▶ [How to complete this task] Using the records below, quote only the span that opens with the line containing "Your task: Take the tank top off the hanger" and closes with the line containing "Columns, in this", exactly and inclusively.

Collected data
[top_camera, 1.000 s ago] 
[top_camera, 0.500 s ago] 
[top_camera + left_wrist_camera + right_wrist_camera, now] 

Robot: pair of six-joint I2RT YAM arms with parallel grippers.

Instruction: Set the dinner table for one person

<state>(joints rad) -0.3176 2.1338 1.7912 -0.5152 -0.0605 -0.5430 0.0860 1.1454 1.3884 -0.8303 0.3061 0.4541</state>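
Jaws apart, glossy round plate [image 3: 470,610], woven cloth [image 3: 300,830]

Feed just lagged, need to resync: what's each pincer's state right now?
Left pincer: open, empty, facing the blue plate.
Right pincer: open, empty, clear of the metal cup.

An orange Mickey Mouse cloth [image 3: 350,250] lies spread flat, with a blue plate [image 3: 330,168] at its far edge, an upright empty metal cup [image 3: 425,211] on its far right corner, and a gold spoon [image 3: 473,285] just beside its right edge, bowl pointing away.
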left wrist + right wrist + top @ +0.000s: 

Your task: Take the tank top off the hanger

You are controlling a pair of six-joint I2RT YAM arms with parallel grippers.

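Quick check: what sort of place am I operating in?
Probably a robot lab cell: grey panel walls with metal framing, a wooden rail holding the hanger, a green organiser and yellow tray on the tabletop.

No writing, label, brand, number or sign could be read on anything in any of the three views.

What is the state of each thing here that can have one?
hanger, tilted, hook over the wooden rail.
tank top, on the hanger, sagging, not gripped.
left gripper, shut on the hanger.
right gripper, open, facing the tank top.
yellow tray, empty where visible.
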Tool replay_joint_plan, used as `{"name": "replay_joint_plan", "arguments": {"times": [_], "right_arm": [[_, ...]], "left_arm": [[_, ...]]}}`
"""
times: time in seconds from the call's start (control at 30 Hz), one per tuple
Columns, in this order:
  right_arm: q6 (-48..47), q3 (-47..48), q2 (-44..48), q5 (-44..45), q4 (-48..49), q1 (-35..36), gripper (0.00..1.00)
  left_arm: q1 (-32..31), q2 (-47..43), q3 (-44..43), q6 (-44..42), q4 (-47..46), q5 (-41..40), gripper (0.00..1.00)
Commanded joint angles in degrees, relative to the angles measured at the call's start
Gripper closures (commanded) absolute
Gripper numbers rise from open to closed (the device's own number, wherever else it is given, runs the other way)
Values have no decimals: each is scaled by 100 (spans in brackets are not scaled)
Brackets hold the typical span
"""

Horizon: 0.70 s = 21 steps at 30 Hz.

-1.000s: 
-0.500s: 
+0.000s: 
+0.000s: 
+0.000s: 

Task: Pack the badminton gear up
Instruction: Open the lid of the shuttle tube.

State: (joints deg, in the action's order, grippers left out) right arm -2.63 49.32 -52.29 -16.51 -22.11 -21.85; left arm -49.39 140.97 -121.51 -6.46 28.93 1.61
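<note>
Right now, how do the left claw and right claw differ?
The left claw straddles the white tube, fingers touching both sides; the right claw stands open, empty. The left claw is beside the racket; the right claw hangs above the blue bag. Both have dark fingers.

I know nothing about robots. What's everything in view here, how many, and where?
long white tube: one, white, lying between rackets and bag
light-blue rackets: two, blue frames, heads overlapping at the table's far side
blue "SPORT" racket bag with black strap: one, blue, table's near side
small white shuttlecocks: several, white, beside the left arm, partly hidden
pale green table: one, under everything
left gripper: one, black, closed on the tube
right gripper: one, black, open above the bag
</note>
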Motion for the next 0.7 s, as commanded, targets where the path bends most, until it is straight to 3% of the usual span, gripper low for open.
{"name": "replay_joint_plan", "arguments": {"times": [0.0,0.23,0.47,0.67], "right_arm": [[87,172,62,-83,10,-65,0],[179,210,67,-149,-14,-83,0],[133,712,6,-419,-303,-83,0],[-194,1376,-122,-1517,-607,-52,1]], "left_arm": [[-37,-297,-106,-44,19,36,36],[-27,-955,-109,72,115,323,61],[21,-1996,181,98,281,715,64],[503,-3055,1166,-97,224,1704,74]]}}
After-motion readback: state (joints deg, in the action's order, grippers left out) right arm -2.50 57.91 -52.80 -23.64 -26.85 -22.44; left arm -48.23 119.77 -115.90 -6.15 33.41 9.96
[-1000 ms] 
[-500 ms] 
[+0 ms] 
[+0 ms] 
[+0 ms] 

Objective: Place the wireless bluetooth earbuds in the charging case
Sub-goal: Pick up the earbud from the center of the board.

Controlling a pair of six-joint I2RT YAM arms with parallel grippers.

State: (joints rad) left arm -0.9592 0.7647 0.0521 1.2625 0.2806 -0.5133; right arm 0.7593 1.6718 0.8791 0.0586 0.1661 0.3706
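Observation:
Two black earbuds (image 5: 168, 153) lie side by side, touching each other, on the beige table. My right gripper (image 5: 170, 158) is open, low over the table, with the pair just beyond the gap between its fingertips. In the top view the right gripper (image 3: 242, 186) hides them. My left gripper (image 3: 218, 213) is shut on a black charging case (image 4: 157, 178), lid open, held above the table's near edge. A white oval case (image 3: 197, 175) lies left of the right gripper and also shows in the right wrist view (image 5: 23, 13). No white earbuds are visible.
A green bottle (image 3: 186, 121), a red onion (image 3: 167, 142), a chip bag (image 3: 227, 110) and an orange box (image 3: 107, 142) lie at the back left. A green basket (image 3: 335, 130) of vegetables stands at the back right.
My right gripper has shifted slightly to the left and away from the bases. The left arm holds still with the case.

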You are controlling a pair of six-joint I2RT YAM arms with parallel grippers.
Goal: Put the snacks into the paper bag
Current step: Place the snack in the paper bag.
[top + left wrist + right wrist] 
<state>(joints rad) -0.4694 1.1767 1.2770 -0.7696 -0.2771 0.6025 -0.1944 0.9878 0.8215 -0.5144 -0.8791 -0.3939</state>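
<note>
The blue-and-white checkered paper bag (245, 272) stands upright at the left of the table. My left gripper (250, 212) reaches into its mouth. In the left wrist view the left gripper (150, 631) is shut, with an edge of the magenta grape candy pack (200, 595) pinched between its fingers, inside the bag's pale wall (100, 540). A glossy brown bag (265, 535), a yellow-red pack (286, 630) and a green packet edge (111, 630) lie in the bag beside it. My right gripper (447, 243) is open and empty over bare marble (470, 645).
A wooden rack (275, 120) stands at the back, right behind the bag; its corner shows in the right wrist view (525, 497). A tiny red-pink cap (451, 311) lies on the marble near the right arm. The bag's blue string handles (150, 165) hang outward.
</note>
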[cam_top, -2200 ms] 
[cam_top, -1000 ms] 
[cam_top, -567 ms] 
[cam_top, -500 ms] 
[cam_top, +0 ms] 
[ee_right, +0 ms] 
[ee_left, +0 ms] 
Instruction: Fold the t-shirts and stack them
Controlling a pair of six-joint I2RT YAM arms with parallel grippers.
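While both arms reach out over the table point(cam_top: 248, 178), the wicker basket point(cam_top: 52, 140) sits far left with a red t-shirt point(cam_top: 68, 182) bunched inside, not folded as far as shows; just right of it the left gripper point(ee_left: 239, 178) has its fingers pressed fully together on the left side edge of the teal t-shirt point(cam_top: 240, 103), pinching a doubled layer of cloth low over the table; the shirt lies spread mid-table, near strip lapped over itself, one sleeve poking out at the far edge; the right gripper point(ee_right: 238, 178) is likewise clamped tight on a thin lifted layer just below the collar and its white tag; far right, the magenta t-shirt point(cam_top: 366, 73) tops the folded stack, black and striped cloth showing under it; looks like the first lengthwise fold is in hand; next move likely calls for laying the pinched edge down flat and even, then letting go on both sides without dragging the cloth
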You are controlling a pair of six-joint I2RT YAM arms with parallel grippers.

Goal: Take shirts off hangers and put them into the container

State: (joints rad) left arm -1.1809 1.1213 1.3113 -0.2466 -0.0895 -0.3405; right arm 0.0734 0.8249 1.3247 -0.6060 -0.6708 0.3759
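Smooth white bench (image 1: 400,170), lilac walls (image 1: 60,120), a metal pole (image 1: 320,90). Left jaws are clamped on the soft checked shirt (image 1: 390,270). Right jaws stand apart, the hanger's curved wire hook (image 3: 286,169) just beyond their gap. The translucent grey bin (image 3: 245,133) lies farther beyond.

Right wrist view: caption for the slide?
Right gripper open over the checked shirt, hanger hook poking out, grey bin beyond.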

▶ [Exercise output]
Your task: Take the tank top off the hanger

You are controlling a pair of six-joint I2RT YAM arms with parallel grippers.

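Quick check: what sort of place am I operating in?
Probably a robot lab cell: grey panel walls with metal framing, a wooden rail holding the hanger, a green organiser and yellow tray on the tabletop.

No writing, label, brand, number or sign could be read on anything in any of the three views.

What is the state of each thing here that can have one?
hanger, tilted, hook over the wooden rail.
tank top, on the hanger, sagging, not gripped.
left gripper, shut on the hanger.
right gripper, open, facing the tank top.
yellow tray, empty where visible.
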Tool replay_joint_plan, used as `{"name": "replay_joint_plan", "arguments": {"times": [_], "right_arm": [[_, ...]], "left_arm": [[_, ...]]}}`
"""
times: time in seconds from the call's start (control at 30 Hz), one per tuple
Columns, in this order:

Nothing remains to add to the answer.